-- WHAT IS EXPECTED --
Only the pictures are dropped; the lines of the material that follow are returned exactly.
• • • •
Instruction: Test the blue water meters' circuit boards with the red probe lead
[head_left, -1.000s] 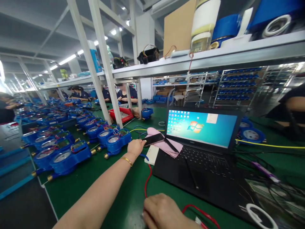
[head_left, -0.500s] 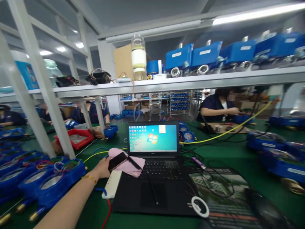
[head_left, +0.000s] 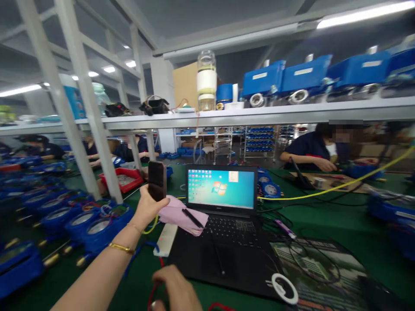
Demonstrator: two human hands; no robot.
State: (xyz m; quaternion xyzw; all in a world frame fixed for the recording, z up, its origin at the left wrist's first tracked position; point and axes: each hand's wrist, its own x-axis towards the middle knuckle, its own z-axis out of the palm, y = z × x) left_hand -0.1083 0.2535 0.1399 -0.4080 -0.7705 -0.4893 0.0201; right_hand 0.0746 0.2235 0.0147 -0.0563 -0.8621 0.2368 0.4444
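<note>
A dark phone (head_left: 157, 178) stands upright in my left hand (head_left: 147, 208), whose fingers are wrapped round its lower end. Just right of that hand a pink cloth (head_left: 181, 216) lies over the laptop's left corner, with a black pen (head_left: 192, 218) on it. The open laptop (head_left: 220, 188) shows a desktop screen, and a thin black stick (head_left: 218, 255) rests across its touchpad. My right hand (head_left: 177, 287) is at the bottom edge, blurred, with curled fingers near a red wire; whether it holds anything is unclear.
Blue meter housings (head_left: 97, 226) crowd the left side near a red tray (head_left: 123, 179). A white power strip (head_left: 166, 239) lies left of the laptop; a patterned mat (head_left: 317, 268) and cables lie right. A shelf (head_left: 259, 114) crosses above. Across the table, a person (head_left: 311, 149) works.
My left hand has lifted the phone off the cloth and turned it upright. My right hand has come into view at the bottom. The view has shifted left.
</note>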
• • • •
-- OUTPUT FOR THIS EXERCISE --
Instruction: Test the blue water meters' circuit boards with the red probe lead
[head_left, -1.000s] 
[head_left, -0.500s] 
[head_left, +0.000s] 
Demonstrator: two human hands; no robot.
State: (xyz m; quaternion xyzw; all in a world frame fixed for the recording, z up, its origin at the left wrist's first tracked position; point and axes: each hand's wrist, its own x-axis towards the middle knuckle, its own z-axis out of the palm, y = z × x) left_hand -0.1083 0.2535 0.1399 -0.4080 -0.7705 -0.4893 0.0201; right_hand 0.0746 0.2235 0.0147 -0.0563 -0.8621 0.2368 0.4444
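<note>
A dark phone (head_left: 157, 178) stands upright in my left hand (head_left: 147, 208), whose fingers are wrapped round its lower end. Just right of that hand a pink cloth (head_left: 181, 216) lies over the laptop's left corner, with a black pen (head_left: 192, 218) on it. The open laptop (head_left: 220, 188) shows a desktop screen, and a thin black stick (head_left: 218, 255) rests across its touchpad. My right hand (head_left: 177, 287) is at the bottom edge, blurred, with curled fingers near a red wire; whether it holds anything is unclear.
Blue meter housings (head_left: 97, 226) crowd the left side near a red tray (head_left: 123, 179). A white power strip (head_left: 166, 239) lies left of the laptop; a patterned mat (head_left: 317, 268) and cables lie right. A shelf (head_left: 259, 114) crosses above. Across the table, a person (head_left: 311, 149) works.
My left hand has lifted the phone off the cloth and turned it upright. My right hand has come into view at the bottom. The view has shifted left.
</note>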

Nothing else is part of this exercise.